The Mad Men "how I spent my summer vacation" episode has come and gone and now everyone's back to work and up to their usual tricks. A new affair begins, an old one seemingly ends, and another is deferred entirely. Everything seemed to be going so well for everyone, but that's the 60's in a nutshell, isn't it? Everyone was having such a great time and then everything went to shit right quick. Or was that the 80's? Maybe that's just American history in general? Who knows?
Connie's early morning phone calls were the least bracing thing this week. Jump ahead to hear all about it!
Oh, Sal. Poor, poor Sal. Things were looking up for our token Italian. The Patio campaign fell through but Sal had a new career as a commercial director. Great, right? Unfortunately, the attention he so closestedly craves comes his way at the most inopportune time from a most inopportune source. You see, Sal's directing a commercial for Lucky Strike (which apparently Pete can't smoke without coughing up a lung) and daddy's boy Lee Garner Jr. (who I don't think we've seen since the pilot) is the client who's always right. While going over the not-gay-at-all commercial in the editing room, a drunken Lee makes a move on Sal. This isn't the first time clients have noticed something about Sal that none of his co-workers seemed to have picked up on; remember the Belle Jolie representative from Season One?
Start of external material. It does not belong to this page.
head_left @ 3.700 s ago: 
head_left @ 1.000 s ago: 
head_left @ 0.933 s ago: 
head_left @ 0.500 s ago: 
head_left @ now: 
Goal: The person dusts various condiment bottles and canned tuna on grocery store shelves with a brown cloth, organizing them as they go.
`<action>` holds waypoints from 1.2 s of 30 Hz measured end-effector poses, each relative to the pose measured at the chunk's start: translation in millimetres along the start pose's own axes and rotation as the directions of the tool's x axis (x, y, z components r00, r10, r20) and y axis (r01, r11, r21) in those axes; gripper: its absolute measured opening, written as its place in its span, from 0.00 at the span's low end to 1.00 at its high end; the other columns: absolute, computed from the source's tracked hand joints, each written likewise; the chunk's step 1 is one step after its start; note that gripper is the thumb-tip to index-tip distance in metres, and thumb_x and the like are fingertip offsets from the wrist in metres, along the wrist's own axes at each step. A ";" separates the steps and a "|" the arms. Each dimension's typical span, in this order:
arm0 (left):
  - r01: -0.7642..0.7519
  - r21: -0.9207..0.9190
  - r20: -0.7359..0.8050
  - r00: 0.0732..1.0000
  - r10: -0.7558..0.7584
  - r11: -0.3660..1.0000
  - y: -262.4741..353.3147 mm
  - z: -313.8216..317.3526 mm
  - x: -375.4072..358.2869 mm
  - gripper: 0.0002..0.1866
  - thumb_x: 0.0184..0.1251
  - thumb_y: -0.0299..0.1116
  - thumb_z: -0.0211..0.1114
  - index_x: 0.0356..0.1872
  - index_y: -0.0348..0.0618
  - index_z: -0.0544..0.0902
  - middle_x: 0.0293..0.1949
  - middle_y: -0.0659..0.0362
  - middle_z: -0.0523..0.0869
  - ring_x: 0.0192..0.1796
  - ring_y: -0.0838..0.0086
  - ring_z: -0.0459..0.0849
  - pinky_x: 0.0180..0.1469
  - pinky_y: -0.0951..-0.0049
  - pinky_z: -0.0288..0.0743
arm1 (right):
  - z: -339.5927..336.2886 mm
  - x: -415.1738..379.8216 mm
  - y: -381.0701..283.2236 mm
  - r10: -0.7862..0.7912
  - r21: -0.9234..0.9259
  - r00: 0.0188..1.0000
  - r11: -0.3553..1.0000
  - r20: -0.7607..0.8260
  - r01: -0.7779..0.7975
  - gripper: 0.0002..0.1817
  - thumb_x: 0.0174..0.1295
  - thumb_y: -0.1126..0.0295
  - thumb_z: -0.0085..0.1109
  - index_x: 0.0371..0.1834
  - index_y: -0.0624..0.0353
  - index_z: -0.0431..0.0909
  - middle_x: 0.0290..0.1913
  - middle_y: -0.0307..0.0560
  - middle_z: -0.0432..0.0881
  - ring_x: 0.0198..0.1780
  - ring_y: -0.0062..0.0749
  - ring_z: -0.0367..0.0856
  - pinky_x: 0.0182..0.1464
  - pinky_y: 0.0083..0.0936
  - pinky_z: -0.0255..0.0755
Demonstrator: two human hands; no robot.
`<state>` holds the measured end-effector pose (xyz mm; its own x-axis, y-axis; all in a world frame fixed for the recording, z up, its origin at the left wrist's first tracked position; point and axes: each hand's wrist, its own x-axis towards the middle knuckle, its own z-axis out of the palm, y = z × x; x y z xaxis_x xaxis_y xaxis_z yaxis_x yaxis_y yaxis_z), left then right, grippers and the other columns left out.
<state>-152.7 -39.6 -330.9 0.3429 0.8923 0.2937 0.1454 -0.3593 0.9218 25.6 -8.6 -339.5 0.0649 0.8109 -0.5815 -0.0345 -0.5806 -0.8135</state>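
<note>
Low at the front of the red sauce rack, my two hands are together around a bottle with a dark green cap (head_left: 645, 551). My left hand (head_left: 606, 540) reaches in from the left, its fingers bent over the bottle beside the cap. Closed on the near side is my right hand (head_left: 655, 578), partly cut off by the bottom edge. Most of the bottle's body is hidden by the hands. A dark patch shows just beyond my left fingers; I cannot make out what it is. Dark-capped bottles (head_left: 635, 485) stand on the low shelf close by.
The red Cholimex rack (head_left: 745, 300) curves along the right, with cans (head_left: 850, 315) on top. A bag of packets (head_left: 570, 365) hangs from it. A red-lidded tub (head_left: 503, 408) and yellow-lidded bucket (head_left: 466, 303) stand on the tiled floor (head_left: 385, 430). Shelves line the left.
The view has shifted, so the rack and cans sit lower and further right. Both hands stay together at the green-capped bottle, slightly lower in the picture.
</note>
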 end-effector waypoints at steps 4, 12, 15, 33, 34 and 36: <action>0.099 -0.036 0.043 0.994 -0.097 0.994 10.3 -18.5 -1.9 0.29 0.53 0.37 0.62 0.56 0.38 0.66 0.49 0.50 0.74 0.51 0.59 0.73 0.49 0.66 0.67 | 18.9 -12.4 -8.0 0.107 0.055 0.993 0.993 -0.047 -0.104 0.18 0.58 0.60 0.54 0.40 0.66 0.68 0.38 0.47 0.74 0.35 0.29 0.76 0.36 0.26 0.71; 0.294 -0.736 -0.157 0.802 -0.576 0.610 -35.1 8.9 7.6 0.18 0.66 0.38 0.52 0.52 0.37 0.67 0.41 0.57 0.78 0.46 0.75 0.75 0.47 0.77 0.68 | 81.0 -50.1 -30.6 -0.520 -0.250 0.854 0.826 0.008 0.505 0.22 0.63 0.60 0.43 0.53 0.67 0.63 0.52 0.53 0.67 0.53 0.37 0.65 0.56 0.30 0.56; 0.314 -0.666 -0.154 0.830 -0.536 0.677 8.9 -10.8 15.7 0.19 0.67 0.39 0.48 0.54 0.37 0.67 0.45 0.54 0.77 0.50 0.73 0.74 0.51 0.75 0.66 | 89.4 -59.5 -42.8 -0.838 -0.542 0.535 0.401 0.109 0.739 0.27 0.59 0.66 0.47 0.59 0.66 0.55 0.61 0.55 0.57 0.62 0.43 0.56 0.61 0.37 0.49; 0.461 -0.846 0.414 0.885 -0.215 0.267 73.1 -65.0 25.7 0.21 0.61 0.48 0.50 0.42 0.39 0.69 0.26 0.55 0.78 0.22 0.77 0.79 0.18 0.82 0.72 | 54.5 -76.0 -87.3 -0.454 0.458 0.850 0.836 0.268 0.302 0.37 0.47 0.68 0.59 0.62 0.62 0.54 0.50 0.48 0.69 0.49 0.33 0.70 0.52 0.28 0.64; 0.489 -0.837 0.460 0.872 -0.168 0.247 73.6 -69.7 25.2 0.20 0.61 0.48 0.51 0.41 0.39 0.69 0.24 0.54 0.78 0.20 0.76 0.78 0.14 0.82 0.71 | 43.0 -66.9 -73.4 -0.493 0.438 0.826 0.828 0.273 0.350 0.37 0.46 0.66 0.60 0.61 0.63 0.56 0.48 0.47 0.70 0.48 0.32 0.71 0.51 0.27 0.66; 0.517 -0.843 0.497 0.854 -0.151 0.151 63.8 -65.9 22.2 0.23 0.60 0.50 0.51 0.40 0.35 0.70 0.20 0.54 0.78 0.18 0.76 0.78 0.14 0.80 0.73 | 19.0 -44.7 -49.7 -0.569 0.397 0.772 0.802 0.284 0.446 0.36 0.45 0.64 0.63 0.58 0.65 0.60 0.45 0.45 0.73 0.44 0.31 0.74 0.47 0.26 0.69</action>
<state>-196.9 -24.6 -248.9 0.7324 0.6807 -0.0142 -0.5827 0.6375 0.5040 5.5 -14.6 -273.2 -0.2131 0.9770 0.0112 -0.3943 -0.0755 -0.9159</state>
Sal rejects Lee's advances, stating "I'm married." "So am I." shoots back Lee. That night Lee calls TV Department head Harry Crane and demands that Sal be taken off the account and also that he can't tell anyone about it (he promptly tells Kinsey). When Harry does nothing because you know, he's a decent guy, and Lee shows up to a regular meeting, he storms out with nary a word as to why. Roger demands to know what the hell happened, and Harry tells him of Lee's call, prompting Roger to fling him over to Don (perhaps he's just in a huff because he doesn't know anyone in Albany who can stop that sanitation department facility in his neighborhood). Don in turn has a powwow with Sal about what happened, Don knowing his big gay secret, after all. Don scoffs "You people" and chides Sal for not taking one for the team. The dilemma with Lee puts the Lucky Strike account, the jewel in Sterling Cooper's crown, in jeopardy and Sal is fired to keep the client happy. The last we see of Sal, he's on a pay phone telling Kitty he won't be home for dinner, ostensibly because of work, but really because he's picking up some rough trade in the Park. Be careful, Sal! I saw Cruising and this could end with Powers Boothe asking to pee on you!
I really hope the end result of this is former Sterling Cooper employees Sal and Joan becoming best friends, Will and Grace-style. Either that or something along the lines of the Object of My Affection. Also concerning this subplot, anyone think the inclusion of all the Martin Luther King references and all the gay struggles this week was timely given the march on Washington for gay rights? Something else to think about is this. Looks like the signs about Lee Jr. were there all along, eh?
Betty's flirtation with Albany fat cat Henry Francis came to a(nother) head this week. The two have become pen pals and it seems like they're coming back into each other's romantic orbits (Betty still has that damn couch) after she shot him down last week. When Carla catches Henry over, he gives the excuse of holding a Rockefeller fundraiser. When Betty goes through with the smokescreen Henry doesn't show and sends a surrogate. Betty drives all the way up to Albany with the funds raised and throws them in his face, demanding to know why he was a no-show. "You're married," he says "You have to come to me." (lots of ruminations about marriage and its role in the politics of cheating this week). Realizing that her potential affair is much more lurid than she had hoped, Betty abandons the whole idea (for now) and heads home. The character she reminded me most of in this interaction was her own daughter Sally. Just look at that obstinate, pouty face when she's in his office. Betty's a child, we've known this since the beginning and it's becoming more and more apparent every episode.
Don's become Conrad Hilton's new BFF. He's confiding in him and treating him like a son, subjecting him to folksy wisdom about the Marshall Plan and Manifest Destiny. The two of them are both rags-to-riches stories in the flesh and really get each other, you know? Now that Don's officially working on the Hilton account, their bromance (sorry) is in jeopardy. Don's whole "customer is never right" approach to advertising doesn't jive well with Connie, who's used to getting exactly what he wants. When he talks about Hiltons on the Moon, he really wants an ad campaign about Hiltons on the Moon, not just an idea of one. This coupled with the phone calls in the wee small hours of the morning is really putting a strain on their working and personal relationship. What's to become of these two? Only time will tell, I suppose. In the meantime, the Don Draper extramarital nookie drought is finally over as Don's at long last sealed the deal with Miss Farrell (by the way, is she playing the same character in those Twix commercials?) and is now playing his infidelity a little close to home. Hiding in plain sight or hubris at its best?